Inverness is one of several villages surrounding Tomales Bay, found along the San Andreas Fault line in Northern California. It’s considered part of the West Marin and Point Reyes National Seashore communities, and is the last settlement before entering the wildlands of the national seashore area. A summer destination from the start, Inverness is an old-timey town with surviving traditions of eras bygone.
The lasting charm and nostalgia of Inverness may have something to do with the fact that a high percentage of homes remain with their original families. It was a magnet for the Bay area’s comfortable set from the start, later attracting a fair share of artists and academicians. Inverness is a community of charming cottages and lovely gardens set against an incredible natural backdrop. Explore the town from top to bottom, starting with the quaint downtown area of a general store, post office, gift shop and more. Relish the traditions that have endured the test of time, such as swimming at Shell Beach, picnicking under the canopy of trees and having sailing races in the summer.
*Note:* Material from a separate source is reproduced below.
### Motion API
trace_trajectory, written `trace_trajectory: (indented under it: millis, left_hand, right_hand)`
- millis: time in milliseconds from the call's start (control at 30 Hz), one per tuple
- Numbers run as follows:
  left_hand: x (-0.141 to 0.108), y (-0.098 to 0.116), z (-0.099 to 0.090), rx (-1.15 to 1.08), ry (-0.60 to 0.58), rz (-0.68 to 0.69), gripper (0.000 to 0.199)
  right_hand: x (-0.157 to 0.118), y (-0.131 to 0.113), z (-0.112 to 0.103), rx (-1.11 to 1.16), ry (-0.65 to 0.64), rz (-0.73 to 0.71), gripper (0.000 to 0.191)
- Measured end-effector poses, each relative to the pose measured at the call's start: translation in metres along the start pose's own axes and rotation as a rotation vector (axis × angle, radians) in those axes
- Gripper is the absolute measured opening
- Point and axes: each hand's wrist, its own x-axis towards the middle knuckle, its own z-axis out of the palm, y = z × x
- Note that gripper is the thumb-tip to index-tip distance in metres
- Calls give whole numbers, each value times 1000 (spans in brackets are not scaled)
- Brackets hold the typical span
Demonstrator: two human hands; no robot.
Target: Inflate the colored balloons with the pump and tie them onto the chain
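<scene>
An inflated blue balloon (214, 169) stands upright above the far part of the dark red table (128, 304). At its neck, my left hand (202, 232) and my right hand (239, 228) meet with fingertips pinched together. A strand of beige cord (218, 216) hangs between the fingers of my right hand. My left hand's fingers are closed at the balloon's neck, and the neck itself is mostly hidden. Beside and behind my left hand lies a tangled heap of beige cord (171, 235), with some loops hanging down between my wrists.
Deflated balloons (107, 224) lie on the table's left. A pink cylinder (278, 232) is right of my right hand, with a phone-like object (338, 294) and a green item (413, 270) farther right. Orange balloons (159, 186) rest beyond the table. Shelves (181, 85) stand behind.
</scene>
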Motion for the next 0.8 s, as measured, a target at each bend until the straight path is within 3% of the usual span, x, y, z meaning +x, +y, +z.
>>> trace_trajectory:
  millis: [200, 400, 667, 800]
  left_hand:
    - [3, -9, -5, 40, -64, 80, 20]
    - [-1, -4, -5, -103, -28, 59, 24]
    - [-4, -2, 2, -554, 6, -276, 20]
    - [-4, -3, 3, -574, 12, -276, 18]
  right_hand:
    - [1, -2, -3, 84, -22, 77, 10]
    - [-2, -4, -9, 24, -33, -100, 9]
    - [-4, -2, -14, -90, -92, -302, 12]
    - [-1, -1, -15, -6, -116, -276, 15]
Visitors will find a concentration of recreational boating around the public marina, private piers and Inverness Yacht Club. Participate in a foot race on the fourth of July, or join the garden club’s Primrose Tea in early spring. Check out the Jack Mason Museum in the Inverness Library to peruse the archives and learn more about the town. Take a hike through the surrounding woods, or camp out on the beach. The setting may seem familiar for those who’ve watched John Carpenter films The Fog or Village of the Damned; parts of both films were shot in and around the town. Visit the Point Reyes National Seashore, a 72,000-acre land mass of wild beaches, estuaries and ranchland. The protected peninsula is rich in wildlife and attractions including the Point Reyes Lighthouse and the Point Reyes Lifeboat Station.
The Point Reyes National Seashore is almost on Inverness’ doorstep, all the more reason to consider it as a day trip destination. The preserve has a lot to explore, including several Native American sites, a recreated village, marine protected areas and even National Historic Landmarks. Discover the towns around the Tomales Bay, and see how each location maintains its unique heritage Start with the tiny town of Olema, and make your way to Point Reyes Station, which serves as the gateway to the national seashore and its visitor center. See parts of the San Andreas Fault, which forms the tectonic boundary between the Pacific Plate and the North American Plate, at the Point Reyes National Seashore or the Tomales Bay State Park. The Tomales Bay State Park is less than four miles from town. The state park is divided into an east and west by the bay, but both are family friendly and incredibly scenic.
The San Francisco Bay area is rife with day trip opportunities. Without leaving Marin County, visitors can check out San Rafael, “the city with a mission.” This city, founded as part of California’s mission chain, has blossomed into a star in musical and literary references. Travel a bit further south to get to San Francisco. Only about 47 miles from Inverness, a wealth of sights and attractions are at your fingertips. Also nearby are the cities of Novato, 24 miles; Santa Rosa, 41 miles; and Mill Valley, 37 miles away. The Inverness area is also located around an hour from Napa/Sonoma wine country.
Comfort and hospitality await at your Inverness accommodations. Settle in for a pampered weekend stay at a local bed and breakfast, or bunker down for a cabin stay. Rent a cabin for you and your loved one, or a private room for a solo stay. Hotels or motels can be a good fit too, for those looking for standardized options or amenities.
A trip to the bay or the area parks is just minutes away for visitors to Inverness. Most visitors tour the area by private automobile. Some choose to drive their own vehicles into town, while others take shuttle or charter buses to nearby points of attractions. Public transportation via the West Marin Stagecoach connects Inverness to Point Reyes Station, San Anselmo and San Rafael on Route 68. The Stagecoach also provides access to many area trails. Within greater Marin County, Golden Gate Transit offers public transportation. The operation provides regional fixed-route bus service in Marin and Sonoma counties, as well as San Francisco. The Golden Gate Ferry is another way to get from central Marin County to San Francisco.